Table 1 and Figures 2 and 3 compare the final test accuracy results for CIFAR-10 and CIFAR-100 in a number of experiments. An accuracy value in Table 1 is computed as the mean of the last 6 test accuracies computed over the last 3,000 iterations (out of 100,000) of the training. The results from the original FractalNet (Larsson et al. 2016) are given in the first row of the table and we use this as our baseline. The first four rows of Table 1 and Figure 2 compare the test accuracy of the original FractalNet architectures to architectures with a few modifications advocated by design patterns. The first modification is to use concatenation instead of fractal-joins at all the downsampling locations in the networks. The results for both CIFAR-10 (1(a)) and CIFAR-100 (1(b) indicate that the results are equivalent when concatenation is used instead of fractal-joins at all the downsampling locations in the networks. The second experiment was to change the kernel sizes in the first module from 3x3 such that the left most column used a kernel size of 7x7, the second column 5x5, and the third used 3x3. The fractal-join for module one was replaced with Maxout. The results in Figure 2 are a bit worse, indicating that the more cooperative fractal-join (i.e., mean/summation) with 3x3 kernels has better performance than the competitive Maxout with multiple scales. Figure 2 also illustrates how an experiment replacing max pooling with average pooling throughout the architecture changes the training profile. For CIFAR-10, the training accuracy rises quickly, plateaus, then lags behind the original FractalNet but ends with a better final performance, which implies that average pooling might significantly reduce the length of the training (we plan to examine this in future work). This behavior provides some evidence that “cooperative” average pooling might be preferable to “competitive” max pooling.
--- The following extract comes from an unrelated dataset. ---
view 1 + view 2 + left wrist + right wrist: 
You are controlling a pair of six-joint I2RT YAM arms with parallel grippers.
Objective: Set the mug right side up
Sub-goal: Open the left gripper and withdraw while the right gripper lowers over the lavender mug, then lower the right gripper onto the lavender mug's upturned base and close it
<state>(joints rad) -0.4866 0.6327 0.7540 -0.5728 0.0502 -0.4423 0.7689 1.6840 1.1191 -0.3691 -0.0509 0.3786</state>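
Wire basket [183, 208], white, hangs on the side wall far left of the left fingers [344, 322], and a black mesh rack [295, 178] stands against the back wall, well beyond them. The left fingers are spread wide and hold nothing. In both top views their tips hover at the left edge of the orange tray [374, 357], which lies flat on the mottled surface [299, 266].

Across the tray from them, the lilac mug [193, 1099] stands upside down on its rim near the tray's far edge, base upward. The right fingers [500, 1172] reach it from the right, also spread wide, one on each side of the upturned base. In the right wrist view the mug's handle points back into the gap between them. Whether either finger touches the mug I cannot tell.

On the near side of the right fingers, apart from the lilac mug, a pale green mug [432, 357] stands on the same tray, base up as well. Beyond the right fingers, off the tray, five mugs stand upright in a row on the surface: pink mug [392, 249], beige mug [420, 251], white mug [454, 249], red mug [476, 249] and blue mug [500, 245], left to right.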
Table 1 and Figure 3 compare the test accuracy results for the architectural innovations described in Section 4.1. The FoF architecture ends with a similar final test accuracy as FractalNet but the SBN and TSN architectures (which use freeze-drop-path) lag behind when the learning rate is dropped. However, it is clear from both Figures 2(a) and 2(b) that the new architectures train more quickly than FractalNet. The FoF network is best as it trains more quickly than FractalNet and achieves similar accuracy. The use of freeze-drop-path in SBN and TSN is questionable since the final performance lags behind FractalNet, but we are leaving the exploration for more suitable applications of these new architectures for future work.
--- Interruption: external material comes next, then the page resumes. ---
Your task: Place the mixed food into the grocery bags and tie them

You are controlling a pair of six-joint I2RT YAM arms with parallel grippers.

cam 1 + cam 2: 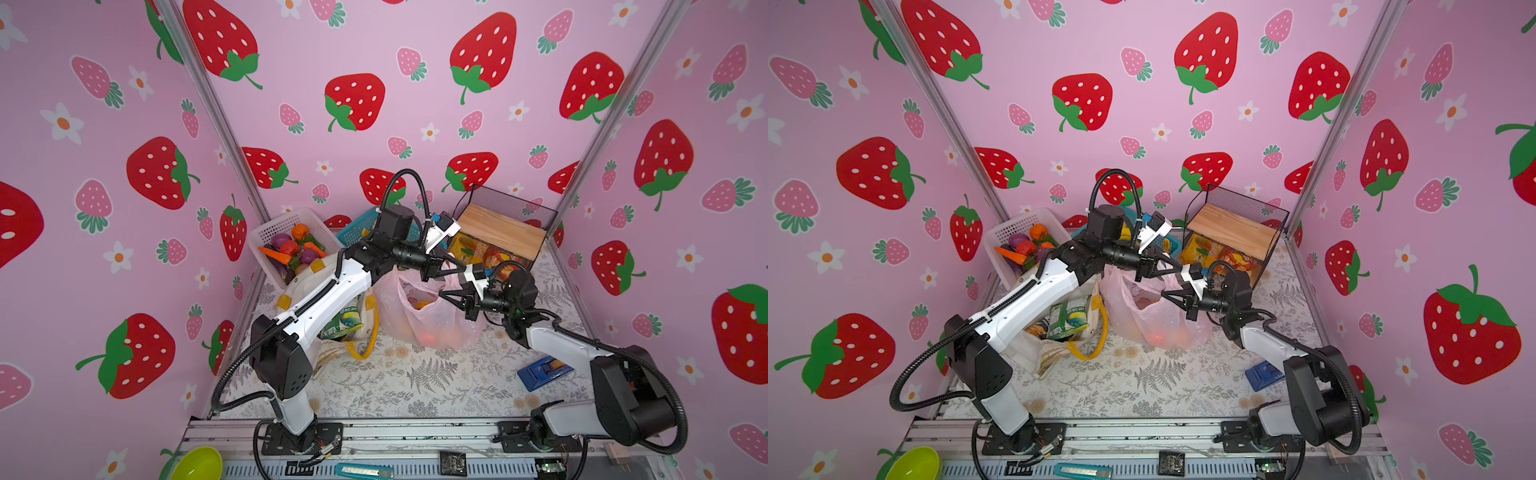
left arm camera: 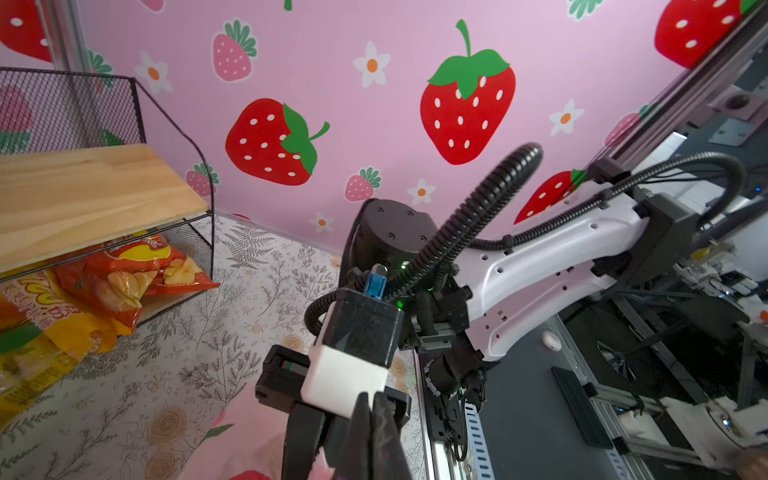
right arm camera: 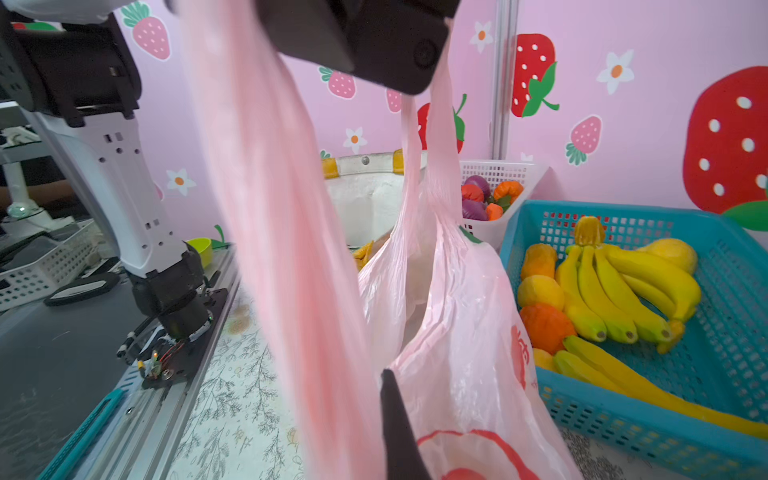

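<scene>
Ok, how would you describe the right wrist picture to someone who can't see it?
A thin pink plastic bag fills most of the picture, its handles pulled up tight into the shut left claw. Beside it, a blue basket holds yellow bananas and oranges; a white tote stands behind.

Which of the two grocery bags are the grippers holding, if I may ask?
The thin pink plastic bag: the left gripper and the right gripper are shut on its handles, while neither holds the white canvas tote beside it.
</scene>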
In this paper we describe convolutional neural network architectural design patterns that we discovered by studying the plethora of new architectures in recent deep learning papers. We hope these design patterns will be useful to both experienced practitioners looking to push the state-of-the-art and novice practitioners looking to apply deep learning to new applications. There exists a large expanse of potential follow up work (some of which we have indicated here as future work). Our effort here is primarily focused on Residual Networks for classification but we hope this preliminary work will inspire others to follow up with new architectural design patterns for Recurrent Neural Networks, Deep Reinforcement Learning architectures, and beyond.
The authors want to thank the numerous researchers upon whose work these design patterns are based and especially Larsson et al. 2016 for making their code publicly available. This work was supported by the US Naval Research Laboratory base program.
- Abdi & Nahavandi (2016) Masoud Abdi and Saeid Nahavandi. Multi-residual networks. arXiv preprint arXiv:1609.05672, 2016.
- Alain & Bengio (2016) Guillaume Alain and Yoshua Bengio. Understanding intermediate layers using linear classifier probes. arXiv preprint arXiv:1610.01644, 2016.
- Alexander (1979) Christopher Alexander. The timeless way of building, volume 1. New York: Oxford University Press, 1979.
- Ba et al. (2016) Jimmy Lei Ba, Jamie Ryan Kiros, and Geoffrey E Hinton. Layer normalization. arXiv preprint arXiv:1607.06450, 2016.
- Chollet (2016) François Chollet. Xception: Deep learning with depthwise separable convolution. arXiv preprint arXiv:1610.02357, 2016.
- Friedman et al. (2001) Jerome Friedman, Trevor Hastie, and Robert Tibshirani. The elements of statistical learning, volume 1. Springer series in statistics Springer, Berlin, 2001.
- Gamma et al. (1995) Erich Gamma, Richard Helm, Ralph Johnson, and John Vlissides. Design patterns: elements of reusable object-oriented software. Pearson Education India, 1995.
- Gulcehre et al. (2016) Caglar Gulcehre, Marcin Moczulski, Misha Denil, and Yoshua Bengio. Noisy activation functions. arXiv preprint arXiv:1603.00391, 2016.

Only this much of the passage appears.